Further, the second multi-layer perceptron has a hidden layer, the hidden layer has two nodes, the value of the first node is taken as the probability that the video frame is a real video frame, and the value of the second node is taken as the probability that the video frame is a fake video frame.
The invention has the beneficial effects that:
by combining the Transformer model with the phase spectrum characteristics of the frequency domain, compared with the traditional CNN-based characteristic extraction network, the Transformer model has better forged video characteristic extraction performance, and compared with the traditional method for detecting forged videos based on the Transformer model, the method considers the influence of the phase spectrum characteristics on the forged videos, and can further improve the detection precision of the forged videos.
Drawings
Fig. 1 is a schematic flowchart of a method for detecting a forged video based on frequency domain self-attention according to an embodiment of the present invention;
fig. 2 is an effect diagram of reconstructing a face image based on a phase spectrum according to an embodiment of the present invention;
fig. 3 is a schematic flowchart of a process of determining whether a current video frame is a forged video frame according to an embodiment of the present invention;
FIG. 4 is a diagram of a transform model provided in the prior art;
fig. 5 is a flowchart of category embedding to be learned and location embedding to input embedding according to an embodiment of the present invention.
Detailed Description
In order to make the objects, technical solutions and advantages of the present invention more apparent, the technical solutions in the embodiments of the present invention will be described clearly below with reference to the accompanying drawings in the embodiments of the present invention, and it is obvious that the described embodiments are some, but not all, embodiments of the present invention. All other embodiments, which can be derived by a person skilled in the art from the embodiments given herein without making any creative effort, shall fall within the protection scope of the present invention.

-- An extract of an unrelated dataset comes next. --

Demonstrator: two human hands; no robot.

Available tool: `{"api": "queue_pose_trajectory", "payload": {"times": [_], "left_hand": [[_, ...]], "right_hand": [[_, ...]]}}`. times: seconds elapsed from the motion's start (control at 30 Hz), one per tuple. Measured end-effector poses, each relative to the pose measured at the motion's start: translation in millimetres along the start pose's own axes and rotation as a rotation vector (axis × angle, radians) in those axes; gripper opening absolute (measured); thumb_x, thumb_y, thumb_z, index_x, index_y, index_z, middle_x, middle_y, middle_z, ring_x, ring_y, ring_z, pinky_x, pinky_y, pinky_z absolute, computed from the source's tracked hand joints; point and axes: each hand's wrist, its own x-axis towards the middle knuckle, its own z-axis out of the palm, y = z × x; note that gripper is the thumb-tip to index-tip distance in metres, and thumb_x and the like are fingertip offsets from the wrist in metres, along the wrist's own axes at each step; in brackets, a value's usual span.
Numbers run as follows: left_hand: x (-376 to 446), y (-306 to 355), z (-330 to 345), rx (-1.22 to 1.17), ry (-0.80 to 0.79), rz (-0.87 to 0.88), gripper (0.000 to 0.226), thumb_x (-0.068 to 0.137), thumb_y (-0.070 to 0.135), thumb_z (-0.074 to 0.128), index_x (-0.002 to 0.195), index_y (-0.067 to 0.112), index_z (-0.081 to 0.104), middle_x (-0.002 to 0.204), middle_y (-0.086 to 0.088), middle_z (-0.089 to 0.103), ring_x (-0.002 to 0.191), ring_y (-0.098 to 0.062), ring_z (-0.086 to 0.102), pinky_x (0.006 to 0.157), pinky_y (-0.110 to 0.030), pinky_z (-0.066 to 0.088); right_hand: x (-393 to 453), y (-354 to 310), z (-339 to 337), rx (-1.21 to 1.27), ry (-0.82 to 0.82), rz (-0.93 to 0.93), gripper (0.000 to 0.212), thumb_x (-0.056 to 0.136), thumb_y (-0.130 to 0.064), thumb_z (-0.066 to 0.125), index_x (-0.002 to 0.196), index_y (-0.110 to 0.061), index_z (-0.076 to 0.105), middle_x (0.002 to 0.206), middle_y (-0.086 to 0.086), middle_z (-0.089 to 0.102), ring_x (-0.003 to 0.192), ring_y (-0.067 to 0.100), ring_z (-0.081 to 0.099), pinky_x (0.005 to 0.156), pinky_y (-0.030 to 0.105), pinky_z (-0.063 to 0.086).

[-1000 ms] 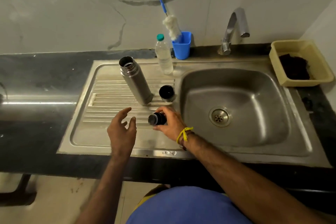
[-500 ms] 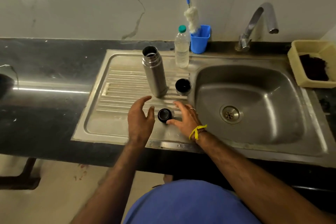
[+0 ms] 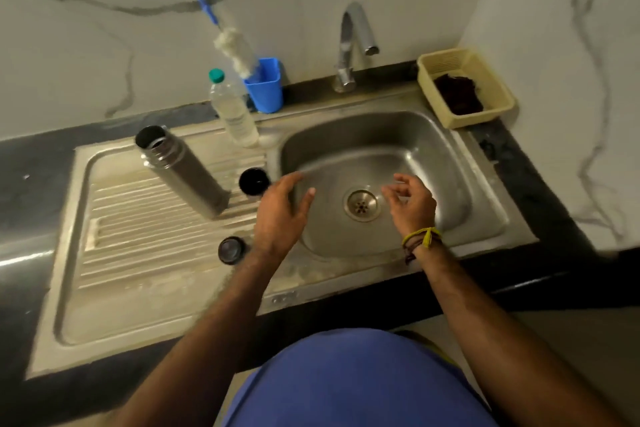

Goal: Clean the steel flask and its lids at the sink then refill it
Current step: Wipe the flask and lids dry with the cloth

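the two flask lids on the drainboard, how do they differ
The cup lid stands near the flask's base, beside the basin edge; the small stopper lid sits nearer the counter's front edge, by the left wrist. The cup lid looks larger, with a dark open hollow facing up; the stopper looks smaller, with a greyish, slightly shiny top. Both are round, dark, off the steel flask, and untouched by either hand.

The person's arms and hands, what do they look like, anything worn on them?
Both forearms are bare, with no sleeves or gloves in view. The right hand has a yellow thread band tied round its wrist with a knot, and a darker, thinner cord beside it. The left hand and its wrist show nothing worn. No ring can be made out in this frame.
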Motion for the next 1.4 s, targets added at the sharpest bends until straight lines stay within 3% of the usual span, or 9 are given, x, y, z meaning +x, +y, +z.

As shown in fig. 1, an embodiment of the present invention provides a method for detecting a counterfeit video based on frequency domain self-attention, including the following steps:
s101: dividing a video to be detected into a plurality of video frames;
s102: judging whether each video frame forges the video frame, specifically comprising:
s1021: as shown in fig. 2, extracting a face image in a current video frame, and recording the face image as an original face image; extracting a phase spectrum of the original face image, reconstructing the original face image based on the phase spectrum, and recording the reconstructed face image as a reconstructed face image;
specifically, a classical retinaFace model can be adopted to extract a face image from a video frame. Converting the original face image I (x, y) into a grayscale image I (x, y) because the phase information does not require attention to the color of the imageg(x, y) for the grayscale image Ig(x, y) performing fast Fourier transform according to the formula (1) to obtain an image F (x, y); then calculating according to a formula (2) to obtain a phase spectrum S (x, y); finally, obtaining a reconstructed face image P (x, y) according to a formula (3);
F(x,y)=FFT(Ig(x,y)) (1)
S(x,y)=p(F(x,y)) (2)
P(x,y)=IFFT([ei·S(x,y)]) (3)
wherein FFT (-) and IFFT (-) respectively represent fast Fourier transform and inverse fast Fourier transform, and p (-) is a function of the phase angle;
s1022: as shown in fig. 3, the reconstructed face image is divided into a plurality of image blocks with the same size, and the image blocks are converted into sequence data;
Specifically, if the size of the reconstructed face image is H × W and the size of the image block is P × P, N image blocks are obtained, where N is (H × W)/P2
Converting the N image blocks into sequence data z according to formula (4)0
Figure BDA0003576292610000051
Wherein x isclassRepresenting D-dimensional learnable category-related variables,
Figure BDA0003576292610000052
representing N pixel matrices of size P, E representing the linear mapping moment for transforming image blocks to D-dimensional embeddingArray, EposRepresenting a matrix in which the locations are embedded.
S1023: as shown in fig. 3, inputting the sequence data into a trained transform model to extract a feature vector, inputting the feature vector into a multilayer perceptron, and determining whether a video frame corresponding to the feature vector is a counterfeit video frame;
specifically, the feature extraction process is represented by formulas (5) to (6), and the decision process of the multi-layer perceptron is represented by formula (7):
z'l=MHA(LN(zl-1))+(zl-1), l=1...L (5)
zl=MLP(LN(z'l))+(z'l), l=1...L (6)
Figure BDA0003576292610000061
wherein MHA (-) represents a multi-head attention mechanism; LN (·) denotes layer normalization; MLP (-) represents a multi-layer perceptron; for the sake of distinction and description, the corresponding multi-layer perceptron in the formula (6) is referred to as a first multi-layer perceptron, and the corresponding multi-layer perceptron in the formula (7) is referred to as a second multi-layer perceptron; l represents the total number of layers of the Transformer, each layer L represents the L-th layer, z lRepresents the output of the l-layer MLP, z'lRepresents the output of the l-th layer MHA,
Figure BDA0003576292610000062
denotes zlData of 1 st dimension.
It should be noted that LN (-) is used to normalize one or several dimensions of the input, for example, to normalize X { X } for some dimension of the input X1,x2,…xnNormalized, LN () is calculated as:
Figure BDA0003576292610000063
wherein E (x) is the mean value of x,
Figure BDA0003576292610000064
Var[x]is the variance of x and is the sum of the variance of x,
Figure BDA0003576292610000065
ε is a small value added to prevent the denominator from being 0, and is typically 1 e-05.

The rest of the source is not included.